El estuario no está quieto
Exposición colectiva de Antonio Martorell y sus amigos
Por: Rebeca Noriega
7 de agosto de 2026
Es casi providencial que, en medio de una crisis de agua en el país, celebremos y revaloricemos la movilidad de este recurso esencial. Es particularmente especial, que sea el Maestro Antonio Martorell junto a sus amigos, quienes a través del Programa de Artista Residente del Estuario de la Bahía de San Juan, hayan dado forma a una residencia histórica para esta iniciativa que el Estuario comenzó en 2018.
Es la residencia artística de mayor duración, que además, coincide e incide en estos tiempos tan inverosímiles. Estos tiempos, donde se intenta poner en duda las evidencias que objetivamente ofrece la ciencia, y que continuamente nos demuestra la naturaleza. En esta coyuntura, el Estuario logra acentuar el valor transformador de las artes y del quehacer comunitario a lo largo de un año. Esto es una gran hazaña, aún siendo testigos de cómo las corrientes políticas van en dirección opuesta, imponiendo obstáculos antes superados.

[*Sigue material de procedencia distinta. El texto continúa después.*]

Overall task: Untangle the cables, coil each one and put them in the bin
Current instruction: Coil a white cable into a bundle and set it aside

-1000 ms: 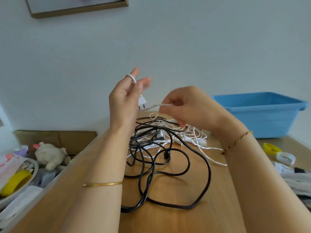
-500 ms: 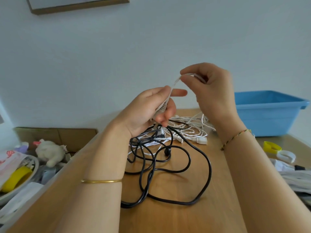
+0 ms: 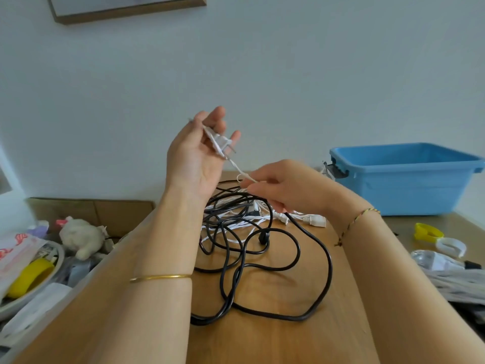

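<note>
The white cable (image 3: 237,168) runs from its plug (image 3: 220,143), held in the raised left hand (image 3: 195,156), down to the right hand (image 3: 283,186), which pinches it above the tangle (image 3: 236,214) on the tabletop (image 3: 275,337). A hard pull could tighten the small loop (image 3: 239,177) there or drag the heap. I count one black cable (image 3: 309,261), one blue bin (image 3: 399,185) at right, and white strands (image 3: 252,219) too knotted to number.

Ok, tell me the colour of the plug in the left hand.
White plug, grey metal prongs; head view.
</note>
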Demonstrator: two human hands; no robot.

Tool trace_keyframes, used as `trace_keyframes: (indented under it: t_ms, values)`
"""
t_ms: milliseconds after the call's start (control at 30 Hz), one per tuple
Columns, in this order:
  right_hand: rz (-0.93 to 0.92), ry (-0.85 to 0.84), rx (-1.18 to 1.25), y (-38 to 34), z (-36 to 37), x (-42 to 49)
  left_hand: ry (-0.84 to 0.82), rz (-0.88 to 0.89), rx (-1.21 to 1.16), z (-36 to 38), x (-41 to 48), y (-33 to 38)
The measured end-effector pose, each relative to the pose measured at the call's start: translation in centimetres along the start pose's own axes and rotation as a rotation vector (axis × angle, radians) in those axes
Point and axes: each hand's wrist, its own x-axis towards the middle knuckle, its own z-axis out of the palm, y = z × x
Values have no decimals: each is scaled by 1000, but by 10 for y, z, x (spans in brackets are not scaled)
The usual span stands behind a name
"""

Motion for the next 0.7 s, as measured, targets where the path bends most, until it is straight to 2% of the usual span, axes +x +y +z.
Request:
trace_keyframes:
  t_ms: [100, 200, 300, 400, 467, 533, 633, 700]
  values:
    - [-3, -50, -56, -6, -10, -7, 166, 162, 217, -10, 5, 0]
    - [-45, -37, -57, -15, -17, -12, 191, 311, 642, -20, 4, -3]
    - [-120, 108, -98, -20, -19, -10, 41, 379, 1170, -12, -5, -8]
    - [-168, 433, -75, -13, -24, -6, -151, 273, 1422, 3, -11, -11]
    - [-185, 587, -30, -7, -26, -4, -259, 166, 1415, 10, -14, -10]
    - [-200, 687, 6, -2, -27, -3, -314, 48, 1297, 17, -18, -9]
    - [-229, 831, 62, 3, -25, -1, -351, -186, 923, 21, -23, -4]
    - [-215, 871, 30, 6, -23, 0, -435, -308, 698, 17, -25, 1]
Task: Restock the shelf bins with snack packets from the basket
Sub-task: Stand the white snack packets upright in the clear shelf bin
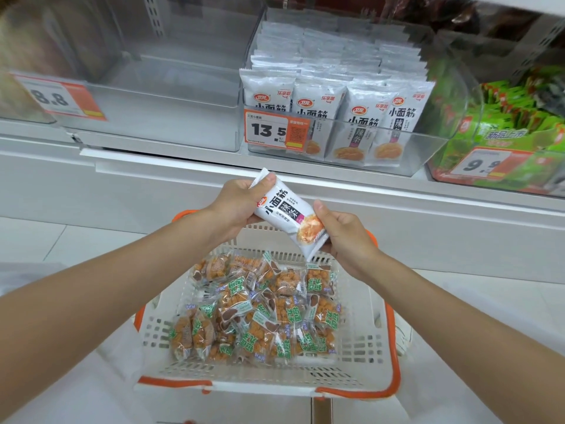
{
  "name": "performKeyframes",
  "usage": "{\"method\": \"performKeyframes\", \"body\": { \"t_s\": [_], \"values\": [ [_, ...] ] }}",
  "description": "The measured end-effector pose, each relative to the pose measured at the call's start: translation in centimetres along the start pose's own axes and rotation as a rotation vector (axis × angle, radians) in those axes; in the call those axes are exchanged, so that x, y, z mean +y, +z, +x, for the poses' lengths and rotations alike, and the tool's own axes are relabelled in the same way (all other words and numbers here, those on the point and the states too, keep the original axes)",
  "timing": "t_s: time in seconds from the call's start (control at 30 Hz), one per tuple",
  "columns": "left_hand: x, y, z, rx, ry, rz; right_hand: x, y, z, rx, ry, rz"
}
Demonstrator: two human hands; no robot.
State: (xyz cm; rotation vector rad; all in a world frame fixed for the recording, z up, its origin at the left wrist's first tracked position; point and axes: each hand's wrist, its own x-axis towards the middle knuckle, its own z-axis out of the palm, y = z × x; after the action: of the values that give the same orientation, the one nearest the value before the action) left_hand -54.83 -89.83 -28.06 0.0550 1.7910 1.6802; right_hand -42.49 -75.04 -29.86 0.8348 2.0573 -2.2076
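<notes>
Hands (235, 206), two, on one packet (287, 215).

I hold one white snack packet (287, 214) with my left hand (237, 206) and right hand (345, 237) above the basket (360, 350) of orange packets (260, 307).

On the shelf (195, 162) front edge I see an 8.8 tag (56, 97) left, a 13.5 tag (276, 131) middle, a 9.9 tag (489, 165) right
</notes>
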Motion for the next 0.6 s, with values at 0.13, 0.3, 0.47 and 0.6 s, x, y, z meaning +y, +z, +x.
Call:
{"method": "performKeyframes", "body": {
  "t_s": [0.13,0.3,0.47,0.6],
  "values": [
    [0.6,-0.5,0.1,0.035,0.045,0.003,0.1,-0.4,-0.7,-0.212,0.073,0.074],
    [0.9,-0.1,-0.4,-0.018,0.092,0.066,0.2,-1.3,-1.0,-0.223,0.068,-0.002],
    [3.4,1.5,-0.9,-0.024,0.373,0.369,-1.3,-3.8,-1.2,-0.187,-0.006,-0.225],
    [7.3,5.7,-1.3,-0.185,0.555,0.601,-4.6,-6.0,-1.5,-0.114,-0.21,-0.363]
  ]
}}
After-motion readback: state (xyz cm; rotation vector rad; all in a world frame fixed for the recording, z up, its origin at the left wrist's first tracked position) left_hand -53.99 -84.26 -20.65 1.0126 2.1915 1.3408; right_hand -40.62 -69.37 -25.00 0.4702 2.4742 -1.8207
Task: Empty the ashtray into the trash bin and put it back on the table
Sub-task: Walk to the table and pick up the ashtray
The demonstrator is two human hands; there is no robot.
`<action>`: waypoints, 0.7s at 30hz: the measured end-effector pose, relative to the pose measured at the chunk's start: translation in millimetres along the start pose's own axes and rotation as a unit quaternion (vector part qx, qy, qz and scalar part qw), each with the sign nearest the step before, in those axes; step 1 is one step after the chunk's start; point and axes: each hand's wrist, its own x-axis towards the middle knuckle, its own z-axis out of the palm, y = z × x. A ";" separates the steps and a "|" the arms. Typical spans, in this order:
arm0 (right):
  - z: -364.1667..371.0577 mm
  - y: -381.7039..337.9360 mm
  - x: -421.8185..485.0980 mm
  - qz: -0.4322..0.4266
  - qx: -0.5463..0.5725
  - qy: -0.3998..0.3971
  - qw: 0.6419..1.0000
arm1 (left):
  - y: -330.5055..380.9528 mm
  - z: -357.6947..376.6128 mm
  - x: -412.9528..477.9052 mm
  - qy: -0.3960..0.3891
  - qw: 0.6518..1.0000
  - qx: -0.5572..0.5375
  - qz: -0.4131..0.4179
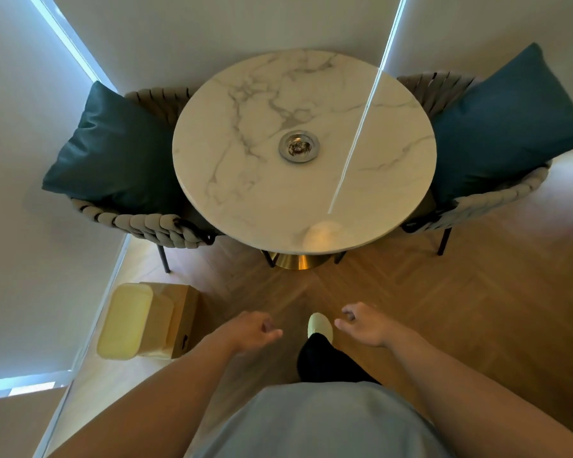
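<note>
A round metal ashtray with dark ash and butts in its bowl sits near the middle of a round white marble table. On the floor at the lower left stands a tan trash bin lined with a yellowish bag. My left hand and my right hand hang low in front of me above the wooden floor, well short of the table. Both hold nothing, with fingers loosely curled and apart.
Two woven chairs flank the table, each with a teal cushion: the left cushion, the right cushion. The table rests on a gold base. White blinds cover the windows at left and behind. My foot steps on the herringbone floor.
</note>
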 end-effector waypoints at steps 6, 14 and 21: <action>-73.5 -8.2 34.8 -0.022 -0.039 0.002 0.999 | 40.2 -50.3 40.6 0.011 0.999 -0.030 -0.016; -131.1 -21.0 66.3 -0.048 -0.054 -0.005 0.997 | 61.5 -92.0 74.2 0.039 0.998 -0.047 -0.033; -165.0 -37.3 100.0 -0.050 -0.058 -0.020 0.997 | 58.9 -135.9 114.0 0.021 0.997 -0.070 -0.025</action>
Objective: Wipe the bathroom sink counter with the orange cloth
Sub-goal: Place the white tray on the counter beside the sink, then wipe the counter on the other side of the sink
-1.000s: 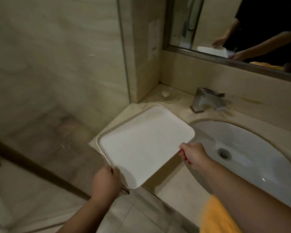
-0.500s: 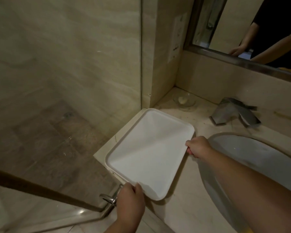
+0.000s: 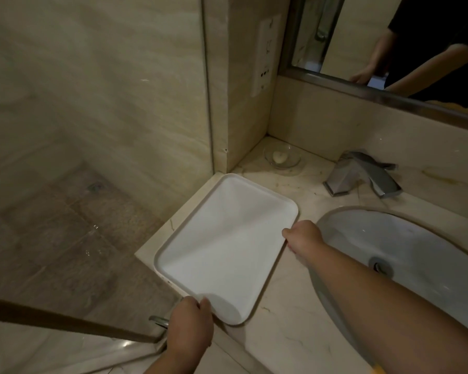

A lo largo de un año, Martorell y sus amigos ofrecieron unos 10 talleres a las comunidades aledañas al estuario: Huerto, Vivero y Bosque Urbano de Capetillo, G8 del Caño Martín Peña, Puente Blanco en Cataño, Caimito Alto y Taller-Comunidad La Goyco. El resultado de esa participación comunitaria estará en la galería de La Goyco hasta el 27 de agosto de 2026.
Entre los amigos que acompañan a Martorell en esta gesta de creatividad colectiva están: Howard Kilgore, Eury Orsini, Marcos de Jesús, Beatriz Llenín, Asima Frances Saad, Zuleira Soto Román, Ismari Caraballo, Juan Riestra y Jackie Archeval quienes ofrecieron talleres de teatro, fotografía, eco-impresión, música, papel marmoleado, mapa-alfombra, retratos y otros de lo que pudimos ver en una cálida galería que nos llevó por ese trayecto, que en partes nos simulò el agua, y donde fuimos testigos de múltiples experiencias que muchas veces, sólo quedan fijas, en la memoria de quienes lo experimentaron.
El espacio se vistió de sonidos, de color, de trazos y mapas de solidaridad y colaboración- algo a lo que Martorell no está ajeno pues comenzó su prolífica carrera en los talleres de grabado de Puerto Rico donde los artistas colaboraban como abejas a un panal. Siempre trabajó desde la idea de que el arte puede y debe asumir riesgos. Hoy, sigue afirmando que “los artistas intentamos transformar la realidad recreándola con hermosura y esta noble tarea se intensifica cuando actuamos en colectivo.”
Asimismo, como fundador del icónico Taller Alacrán en Santurce en 1968 y del Taller de la Playa de Ponce, a sus 87 años, Martorell, tampoco se está quieto. El maestro sigue esparciendo su creatividad y su innata generosidad de pensamiento. Dice sobre esta residencia: “Es una experiencia reveladora de la importancia del rescate de las aguas para la vida de nuestro archipiélago”.
Este proyecto no termina con la muestra. Quedamos pendientes al libro/manual que esperan se convierta en referente educativo y también esperamos el documental fílmico que evidencia todo el proceso y resultado de este magno proyecto que será presentado próximamente.
Gracias, Toño, por enseñar el camino de la creación y la conciencia colectiva y permitirnos ser parte de esta comunidad liberadora de alegrías compartidas.